Conversation around my family's dinner table was less of a relaxing chat and more like a practice session for a particularly aggressive college debate club.

law firm fight

I grew up in a family of lawyers. Out of the five of us – myself, my parents, and my two brothers – four of us have gone to law school. The result is that conversation around the family dinner table is less of a relaxing chat and more like a practice session for a particularly aggressive college debate club.

Growing up, I just thought that was how conversation works: that dialogue is best understood as a sparring match during which you try to beat your partner into submission, and then you have dessert. So the rhetorical style of law school seemed totally normal and familiar to me.

There’s a reason that we’re taught to think and argue in this manner in law school, of course. You have to zealously represent your client, you have to look for holes in ideas and assertions, and you want to separate the most logically air-tight theories from the faulty ones when you think about how to argue your case. Soon, this method of interaction becomes second-nature.

It may not seem on first inspection like this is a problem. After all, if your romantic partner told you that you had hurt their feelings, you’d never respond that they were collaterally stopped from asserting any emotional pain because they had hurt your feelings first, right? Because that would be weird and insensitive, and you know that.

But as it turns out, lawyer brain causes you to engage in more subtle versions of this extreme all the time.
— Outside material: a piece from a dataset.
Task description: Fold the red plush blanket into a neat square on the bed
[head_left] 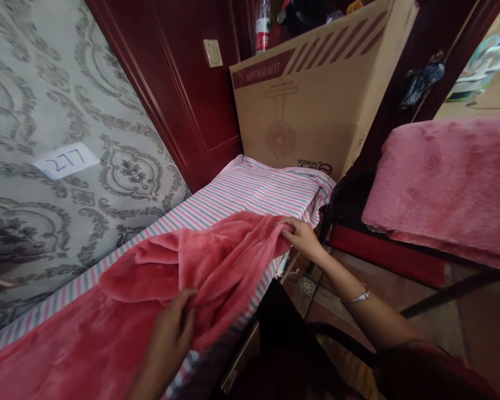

To take one example: Fixating on logical errors in someone’s statement like a bloodhound on the scent is a natural lawyer brain reaction in the moment. But it actually doesn’t prove anything or move the dialogue forward. People say inconsistent things sometimes – pointing it out scores you points in a legal argument, but if you do it when someone is trying to express their feelings for you, all you’re demonstrating is that you value logic more than their lived experience and the rapport they are trying to build with you.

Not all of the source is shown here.